On the supply side, the Covid-19 pandemic has impacted key tin-producing countries like Indonesia and Malaysia, resulting in lockdowns and output curtailments. It has also disrupted concentrate supply, especially from Myanmar, the world’s largest producer, where Covid-19 restriction measures have undermined the flow of raw material to Chinese smelters. And in China itself, Yunnan province was impacted earlier this year by a heat wave and energy consumption restrictions, undermining smelting activity.
On the demand side, tin has benefited from firm demand from the electronics industry. According to the Semiconductor Industry Association (SIA), global semiconductor industry sales expanded by 23% year on year in the first seven months of the year, with robust demand across all major regional markets.
The supply/demand imbalance has been exacerbated by unprecedented supply chain disruptions, driven by port congestion in addition to shortages of shipping containers and workers.

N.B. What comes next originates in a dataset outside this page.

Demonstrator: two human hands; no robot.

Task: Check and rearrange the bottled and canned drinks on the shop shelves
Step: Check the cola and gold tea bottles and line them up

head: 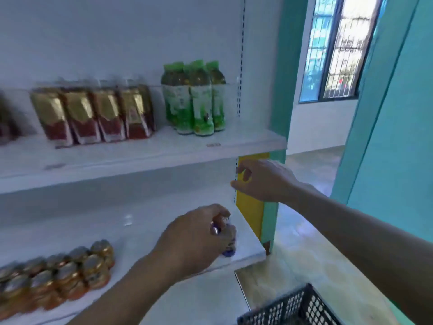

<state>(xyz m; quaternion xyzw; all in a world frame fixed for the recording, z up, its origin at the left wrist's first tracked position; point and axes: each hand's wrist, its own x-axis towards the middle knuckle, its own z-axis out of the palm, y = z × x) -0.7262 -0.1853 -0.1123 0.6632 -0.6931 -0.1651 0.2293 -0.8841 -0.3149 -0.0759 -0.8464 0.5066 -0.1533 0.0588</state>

This has, in turn, prevented tin material from moving to areas where the refined market tightness was the most acute, such as the United States and Europe. Consequently, the physical market has become extremely tight, with premiums surging to all-time highs.
The very low level of visible inventories has also amplified the impact on tin prices by triggering noticeable short squeezes, evidenced by an abnormally high backwardation at the front end of the London Metal Exchange tin curve.

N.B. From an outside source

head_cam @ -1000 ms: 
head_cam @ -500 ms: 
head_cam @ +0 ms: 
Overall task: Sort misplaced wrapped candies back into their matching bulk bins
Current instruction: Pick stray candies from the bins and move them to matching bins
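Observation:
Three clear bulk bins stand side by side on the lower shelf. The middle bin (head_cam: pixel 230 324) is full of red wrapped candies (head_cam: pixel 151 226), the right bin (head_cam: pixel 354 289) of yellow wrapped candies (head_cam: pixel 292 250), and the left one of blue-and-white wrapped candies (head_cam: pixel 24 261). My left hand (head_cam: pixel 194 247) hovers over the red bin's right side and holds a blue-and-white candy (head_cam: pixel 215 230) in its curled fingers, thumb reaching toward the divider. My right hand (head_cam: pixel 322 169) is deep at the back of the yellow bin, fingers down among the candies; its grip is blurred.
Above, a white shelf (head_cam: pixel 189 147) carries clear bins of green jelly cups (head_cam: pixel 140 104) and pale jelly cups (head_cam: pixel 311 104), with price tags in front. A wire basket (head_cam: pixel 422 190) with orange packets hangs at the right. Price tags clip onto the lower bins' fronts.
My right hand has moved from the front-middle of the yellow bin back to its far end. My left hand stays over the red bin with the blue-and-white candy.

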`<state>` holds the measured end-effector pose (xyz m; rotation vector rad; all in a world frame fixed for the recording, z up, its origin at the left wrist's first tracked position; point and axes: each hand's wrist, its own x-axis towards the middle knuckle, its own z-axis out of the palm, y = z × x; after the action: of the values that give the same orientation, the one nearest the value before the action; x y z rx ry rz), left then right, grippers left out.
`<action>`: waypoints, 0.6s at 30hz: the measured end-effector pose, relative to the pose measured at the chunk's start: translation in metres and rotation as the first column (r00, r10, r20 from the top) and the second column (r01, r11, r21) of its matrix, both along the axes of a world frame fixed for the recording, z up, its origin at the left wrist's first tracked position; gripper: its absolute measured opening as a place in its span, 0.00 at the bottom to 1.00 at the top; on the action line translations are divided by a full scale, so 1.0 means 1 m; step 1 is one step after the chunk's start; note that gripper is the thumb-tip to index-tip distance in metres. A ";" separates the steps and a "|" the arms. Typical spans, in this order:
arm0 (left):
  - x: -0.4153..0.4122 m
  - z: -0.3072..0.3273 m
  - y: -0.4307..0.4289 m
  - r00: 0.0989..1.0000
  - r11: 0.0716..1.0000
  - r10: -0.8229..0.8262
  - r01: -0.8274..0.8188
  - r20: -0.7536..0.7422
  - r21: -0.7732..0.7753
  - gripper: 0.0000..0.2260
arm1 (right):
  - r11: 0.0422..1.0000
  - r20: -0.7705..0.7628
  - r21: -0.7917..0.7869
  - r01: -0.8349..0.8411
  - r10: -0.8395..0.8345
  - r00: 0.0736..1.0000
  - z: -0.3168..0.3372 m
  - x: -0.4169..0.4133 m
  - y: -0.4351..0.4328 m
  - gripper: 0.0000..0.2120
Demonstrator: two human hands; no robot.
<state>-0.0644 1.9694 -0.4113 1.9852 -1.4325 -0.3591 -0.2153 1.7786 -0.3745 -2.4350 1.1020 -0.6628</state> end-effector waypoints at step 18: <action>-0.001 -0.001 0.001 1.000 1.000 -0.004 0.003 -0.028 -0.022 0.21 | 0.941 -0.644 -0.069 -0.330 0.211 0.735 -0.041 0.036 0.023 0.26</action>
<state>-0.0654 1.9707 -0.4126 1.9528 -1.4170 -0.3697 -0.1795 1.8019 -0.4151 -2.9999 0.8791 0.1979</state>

Going into 2022, we expect supply/demand dynamics to continue to support tin prices. Even though supply is expected to recover, demand growth is likely to remain strong, especially due to increasing consumption from green energy transition technologies. As a result, we believe that the refined market will remain in deficit, which should therefore warrant a further appreciation of tin prices. With the container market is set to remain tight through next year, we believe that physical premiums will remain historically high. We also expect the tin market to remain prone to short squeezes.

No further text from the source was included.